The guard nodded them in. There were tables of drawings from art Geeks on offer, all too expensive unless you were a Varsity or a Pretty One. A girl with caramel skin sat on a stool and sang her own take on a ballad that was on top of the charts right before the quarantine. A bucket drummer and a kid with a three-string guitar accompanied her. David watched her rock her hips back and forth slower than pouring honey as she pushed out the high notes. All the Geeks dyed their hair black with charcoal as a foundation, then added touches of loud color by dying sections of their hair or weaving colored things through it. They dressed in bright colors as well, with carefully chosen items of individual flair.
As a group, they were boisterous, bawdy, and generally hard to miss, which was probably the point. They wanted all eyes on them.
But no one commanded as much attention as their leader, Zachary. He wore a cape. It was made out of two school flags sewn together and slathered with gold poster paint.
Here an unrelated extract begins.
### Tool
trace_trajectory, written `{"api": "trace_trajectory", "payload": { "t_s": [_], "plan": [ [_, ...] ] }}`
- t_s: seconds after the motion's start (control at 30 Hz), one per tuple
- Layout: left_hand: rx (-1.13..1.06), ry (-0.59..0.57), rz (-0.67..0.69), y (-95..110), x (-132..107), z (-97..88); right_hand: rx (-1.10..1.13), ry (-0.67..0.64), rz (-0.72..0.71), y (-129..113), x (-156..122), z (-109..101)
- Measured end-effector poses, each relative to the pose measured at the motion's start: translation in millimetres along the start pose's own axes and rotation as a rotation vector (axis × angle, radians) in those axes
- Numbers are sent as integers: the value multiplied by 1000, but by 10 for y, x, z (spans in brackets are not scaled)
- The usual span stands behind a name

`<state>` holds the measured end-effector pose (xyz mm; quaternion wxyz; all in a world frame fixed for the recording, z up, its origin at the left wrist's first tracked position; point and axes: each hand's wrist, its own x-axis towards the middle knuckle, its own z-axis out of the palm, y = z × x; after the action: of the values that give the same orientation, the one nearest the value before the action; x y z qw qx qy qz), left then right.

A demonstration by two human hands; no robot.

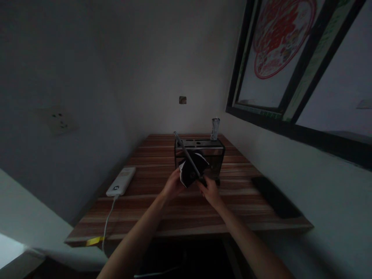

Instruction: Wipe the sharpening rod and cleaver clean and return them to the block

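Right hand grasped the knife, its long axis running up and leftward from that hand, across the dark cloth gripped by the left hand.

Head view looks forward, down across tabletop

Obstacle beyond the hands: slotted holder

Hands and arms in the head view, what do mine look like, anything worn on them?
Your left forearm and right forearm are bare, with no sleeves in view. The left hand and right hand wear no gloves. No watch shows; it's too dim to tell about rings.
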<state>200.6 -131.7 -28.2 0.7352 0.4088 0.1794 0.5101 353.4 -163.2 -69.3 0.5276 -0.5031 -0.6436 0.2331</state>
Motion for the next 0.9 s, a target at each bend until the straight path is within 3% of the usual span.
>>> {"api": "trace_trajectory", "payload": {
  "t_s": [0.23, 0.53, 0.7, 0.9],
  "plan": [
    [333, 44, 208, -70, 2, -37, -23, -22, 4, -53, -13, -5],
    [447, -15, 254, -87, 1, -6, -103, -30, -36, 5, -28, 6],
    [460, 99, 328, -177, -1, 18, -182, -24, -138, 23, -32, 19],
    [498, 178, 378, -207, -50, 118, -128, -36, -130, 36, -42, 47]
  ]
}}
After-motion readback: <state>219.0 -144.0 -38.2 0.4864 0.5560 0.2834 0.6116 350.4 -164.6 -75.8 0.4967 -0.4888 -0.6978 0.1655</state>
That would have won the battle for attention right there, but he was the only boy in school to buy the wigs the Pretty Ones sold. Today his hair was long white braids, with ribbons of brightly colored paper woven through them.
“David!” Zachary said and clutched David’s hand melodra-matically. “I knew you’d come.”
“Got your laundry here.”
“Why are you really here? Let’s talk about that.”
“Laundry.”
“You tease and you tease.” Zachary squinted at David and smiled. “That’s probably why our first kiss will be so electric.”
“More likely, that would be a taser I’m hitting you with,” David said with a smile, and pulled a stack of Zachary’s clean clothes out of his rolling bag.
Zachary chuckled, loving it. “You could be an actor, David.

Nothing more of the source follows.